I am trying to introduce a huge amount of data in neo4j from a file. I am using node.js code, simple javascript with no much complexity.
我试图从一个文件中引入neo4j中的大量数据。我使用node.js代码,简单的javascript没有太多的复杂性。
The thing is that I have 386213 lines or 'nodes' to introduce, but when executed (and wait 3 hours) I only see the half moreless. I think some of the queries are lost in the way, but I do not know why...
问题是我有386213行或“节点”要引入,但是当执行(并等待3个小时)时,我只看到一半没有更多。我认为有些问题会丢失,但我不知道为什么......
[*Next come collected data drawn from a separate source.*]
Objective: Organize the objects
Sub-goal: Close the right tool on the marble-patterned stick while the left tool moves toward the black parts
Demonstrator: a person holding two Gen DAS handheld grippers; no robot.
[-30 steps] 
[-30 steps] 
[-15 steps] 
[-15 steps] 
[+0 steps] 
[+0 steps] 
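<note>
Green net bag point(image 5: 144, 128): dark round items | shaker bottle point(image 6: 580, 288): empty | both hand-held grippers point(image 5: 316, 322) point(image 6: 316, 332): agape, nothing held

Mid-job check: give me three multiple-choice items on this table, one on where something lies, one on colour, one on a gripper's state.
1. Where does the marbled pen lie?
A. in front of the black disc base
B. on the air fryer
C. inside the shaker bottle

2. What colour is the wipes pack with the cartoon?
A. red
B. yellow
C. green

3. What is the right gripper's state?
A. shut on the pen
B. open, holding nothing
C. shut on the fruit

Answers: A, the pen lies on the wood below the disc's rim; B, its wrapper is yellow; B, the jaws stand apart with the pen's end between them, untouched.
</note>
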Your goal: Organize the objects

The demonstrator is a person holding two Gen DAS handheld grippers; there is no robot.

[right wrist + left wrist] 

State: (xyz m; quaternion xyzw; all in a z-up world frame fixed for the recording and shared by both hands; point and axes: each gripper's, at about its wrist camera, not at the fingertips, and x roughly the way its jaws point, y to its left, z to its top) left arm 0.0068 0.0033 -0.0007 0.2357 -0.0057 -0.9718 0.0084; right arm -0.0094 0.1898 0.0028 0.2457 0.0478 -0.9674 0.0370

I am using npm node-neo4j package for the connection and that.
我正在使用npm node-neo4j包进行连接。
Here my node.js code:
这是我的node.js代码:
var neo4j = require('neo4j');
var readline = require("readline");
var fs = require("fs")
var db = new neo4j.GraphDatabase('http://neo4j:Gemitis26@localhost:7474');
var rl = readline.createInterface({
input: fs.createReadStream('C:/Users/RRamos/Documents/Projects/test-neo4j/Files/kaggle_songs.txt')
});
var i=1;
rl.on('line', function (line) {
var str = line.split(" ");
db.cypher({
query: "CREATE (:Song {id: '{line1}', num_id: {line2}})",
params: {
line1: str[0],
line2: str[1],
},
}, callback);
console.log(i + " " + "CREATE (:Song {id: '"+str[0]+"', num_id: "+str[1]+"})");
i = i+1;
});
function callback(err, results){
if(err) throw err;
}
1 个解决方案
#1
0
Making 386213 separate Cypher REST queries (in separate transactions) is probably the slowest possible way to create such a large number of nodes.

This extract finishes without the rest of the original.